---------- Data to use

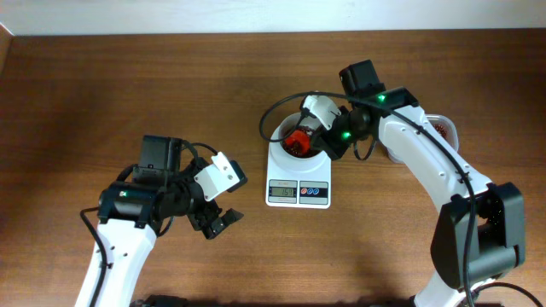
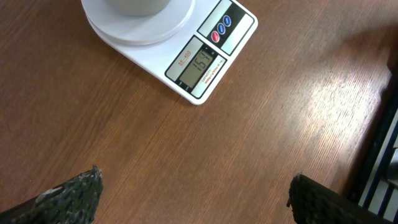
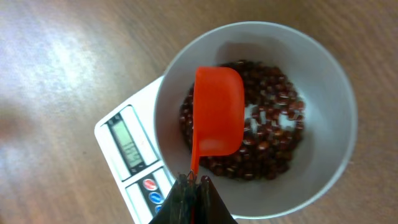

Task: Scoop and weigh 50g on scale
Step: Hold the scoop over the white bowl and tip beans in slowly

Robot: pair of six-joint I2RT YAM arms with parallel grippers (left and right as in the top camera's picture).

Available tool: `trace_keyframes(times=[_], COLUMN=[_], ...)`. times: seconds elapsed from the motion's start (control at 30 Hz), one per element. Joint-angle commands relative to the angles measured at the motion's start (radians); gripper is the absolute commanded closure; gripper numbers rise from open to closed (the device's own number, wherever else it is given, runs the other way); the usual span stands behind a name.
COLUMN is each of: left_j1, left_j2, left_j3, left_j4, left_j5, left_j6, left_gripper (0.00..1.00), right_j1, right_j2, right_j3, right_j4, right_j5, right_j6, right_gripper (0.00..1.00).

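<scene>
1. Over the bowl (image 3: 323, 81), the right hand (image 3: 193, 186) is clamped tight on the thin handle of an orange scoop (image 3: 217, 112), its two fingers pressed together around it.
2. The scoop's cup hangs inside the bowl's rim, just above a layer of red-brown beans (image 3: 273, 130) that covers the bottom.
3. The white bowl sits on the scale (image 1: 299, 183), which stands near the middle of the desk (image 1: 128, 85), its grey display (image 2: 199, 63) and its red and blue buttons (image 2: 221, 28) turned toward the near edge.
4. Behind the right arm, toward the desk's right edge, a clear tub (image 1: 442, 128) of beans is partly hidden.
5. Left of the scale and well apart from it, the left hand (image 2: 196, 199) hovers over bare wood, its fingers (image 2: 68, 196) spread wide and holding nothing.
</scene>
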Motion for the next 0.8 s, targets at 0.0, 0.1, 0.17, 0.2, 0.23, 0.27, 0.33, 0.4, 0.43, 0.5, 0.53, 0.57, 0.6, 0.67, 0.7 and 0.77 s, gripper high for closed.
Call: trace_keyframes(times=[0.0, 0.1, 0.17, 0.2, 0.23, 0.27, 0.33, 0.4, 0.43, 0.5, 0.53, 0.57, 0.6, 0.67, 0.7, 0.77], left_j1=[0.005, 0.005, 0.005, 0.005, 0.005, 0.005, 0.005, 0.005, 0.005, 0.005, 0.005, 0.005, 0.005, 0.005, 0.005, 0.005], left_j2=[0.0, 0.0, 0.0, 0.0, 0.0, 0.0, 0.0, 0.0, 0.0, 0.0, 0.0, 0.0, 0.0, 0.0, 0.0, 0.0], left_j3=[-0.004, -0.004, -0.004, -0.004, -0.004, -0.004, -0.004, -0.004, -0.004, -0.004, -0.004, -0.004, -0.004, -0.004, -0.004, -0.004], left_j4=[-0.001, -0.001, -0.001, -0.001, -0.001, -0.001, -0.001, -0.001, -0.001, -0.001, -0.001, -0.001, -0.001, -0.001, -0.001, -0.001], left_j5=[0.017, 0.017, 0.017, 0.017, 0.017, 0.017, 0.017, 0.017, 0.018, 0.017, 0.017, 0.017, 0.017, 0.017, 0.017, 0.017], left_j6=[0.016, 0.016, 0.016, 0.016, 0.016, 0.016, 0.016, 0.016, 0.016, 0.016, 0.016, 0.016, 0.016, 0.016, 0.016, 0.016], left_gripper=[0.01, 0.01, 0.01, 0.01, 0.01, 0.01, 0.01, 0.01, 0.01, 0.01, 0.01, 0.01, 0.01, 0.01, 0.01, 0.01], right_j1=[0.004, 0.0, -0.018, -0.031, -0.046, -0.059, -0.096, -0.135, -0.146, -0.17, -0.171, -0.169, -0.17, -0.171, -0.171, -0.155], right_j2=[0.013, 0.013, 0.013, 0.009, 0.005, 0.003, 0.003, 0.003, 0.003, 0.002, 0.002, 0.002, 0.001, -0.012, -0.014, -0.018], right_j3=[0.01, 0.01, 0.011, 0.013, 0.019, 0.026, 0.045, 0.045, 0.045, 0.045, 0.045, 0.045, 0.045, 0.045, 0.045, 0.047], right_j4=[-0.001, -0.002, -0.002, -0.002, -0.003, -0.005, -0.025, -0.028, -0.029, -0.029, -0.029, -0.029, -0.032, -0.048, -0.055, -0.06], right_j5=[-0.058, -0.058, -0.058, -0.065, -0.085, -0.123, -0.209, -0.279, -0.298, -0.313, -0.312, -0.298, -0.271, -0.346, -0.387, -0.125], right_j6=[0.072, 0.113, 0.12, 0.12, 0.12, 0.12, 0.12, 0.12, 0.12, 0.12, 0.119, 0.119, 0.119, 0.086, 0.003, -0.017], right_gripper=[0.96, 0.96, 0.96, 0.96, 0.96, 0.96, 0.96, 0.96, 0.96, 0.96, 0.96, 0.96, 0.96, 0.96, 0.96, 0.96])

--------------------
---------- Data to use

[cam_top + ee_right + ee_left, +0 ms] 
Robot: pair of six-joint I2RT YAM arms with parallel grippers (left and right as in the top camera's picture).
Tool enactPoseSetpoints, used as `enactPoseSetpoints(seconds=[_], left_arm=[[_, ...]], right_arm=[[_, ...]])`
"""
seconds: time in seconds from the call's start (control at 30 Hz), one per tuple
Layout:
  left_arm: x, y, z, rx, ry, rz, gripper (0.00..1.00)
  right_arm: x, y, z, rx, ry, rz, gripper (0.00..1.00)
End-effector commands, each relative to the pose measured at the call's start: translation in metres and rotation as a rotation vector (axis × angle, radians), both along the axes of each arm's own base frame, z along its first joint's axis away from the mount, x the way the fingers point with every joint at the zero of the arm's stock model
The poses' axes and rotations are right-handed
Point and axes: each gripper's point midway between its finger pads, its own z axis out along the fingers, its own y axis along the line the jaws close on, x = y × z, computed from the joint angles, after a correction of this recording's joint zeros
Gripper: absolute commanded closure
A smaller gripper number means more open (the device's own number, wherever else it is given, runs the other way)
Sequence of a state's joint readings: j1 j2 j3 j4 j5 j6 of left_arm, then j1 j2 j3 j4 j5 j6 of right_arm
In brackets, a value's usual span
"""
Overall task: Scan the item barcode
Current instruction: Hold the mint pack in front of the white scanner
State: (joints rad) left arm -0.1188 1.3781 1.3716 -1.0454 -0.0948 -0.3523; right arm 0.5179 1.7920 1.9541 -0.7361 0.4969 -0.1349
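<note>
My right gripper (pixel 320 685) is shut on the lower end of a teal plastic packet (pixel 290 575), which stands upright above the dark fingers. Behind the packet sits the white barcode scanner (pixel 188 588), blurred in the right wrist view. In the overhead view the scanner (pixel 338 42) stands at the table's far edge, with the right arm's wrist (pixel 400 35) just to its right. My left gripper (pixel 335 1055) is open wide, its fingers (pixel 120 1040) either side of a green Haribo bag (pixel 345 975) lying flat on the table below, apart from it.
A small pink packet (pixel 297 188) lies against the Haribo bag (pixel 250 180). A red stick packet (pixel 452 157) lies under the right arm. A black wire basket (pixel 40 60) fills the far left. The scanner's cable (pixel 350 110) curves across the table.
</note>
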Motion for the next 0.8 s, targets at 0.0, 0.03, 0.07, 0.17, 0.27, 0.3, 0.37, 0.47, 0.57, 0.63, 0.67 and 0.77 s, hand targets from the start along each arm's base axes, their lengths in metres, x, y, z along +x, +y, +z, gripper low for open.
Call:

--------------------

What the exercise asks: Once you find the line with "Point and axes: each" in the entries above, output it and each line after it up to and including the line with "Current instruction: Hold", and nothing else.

Task solution:
Point and axes: each gripper's point midway between its finger pads, its own z axis out along the fingers, its own y axis along the line the jaws close on, x = y × z, computed from the joint angles, after a correction of this recording's joint zeros
Gripper: absolute commanded closure
A smaller gripper number means more open (the device's own number, wherever else it is given, runs the other way)
Sequence of a state's joint readings: j1 j2 j3 j4 j5 j6 of left_arm, then j1 j2 j3 j4 j5 j6 of right_arm
In brackets, a value's usual span
"""
Overall task: Scan the item barcode
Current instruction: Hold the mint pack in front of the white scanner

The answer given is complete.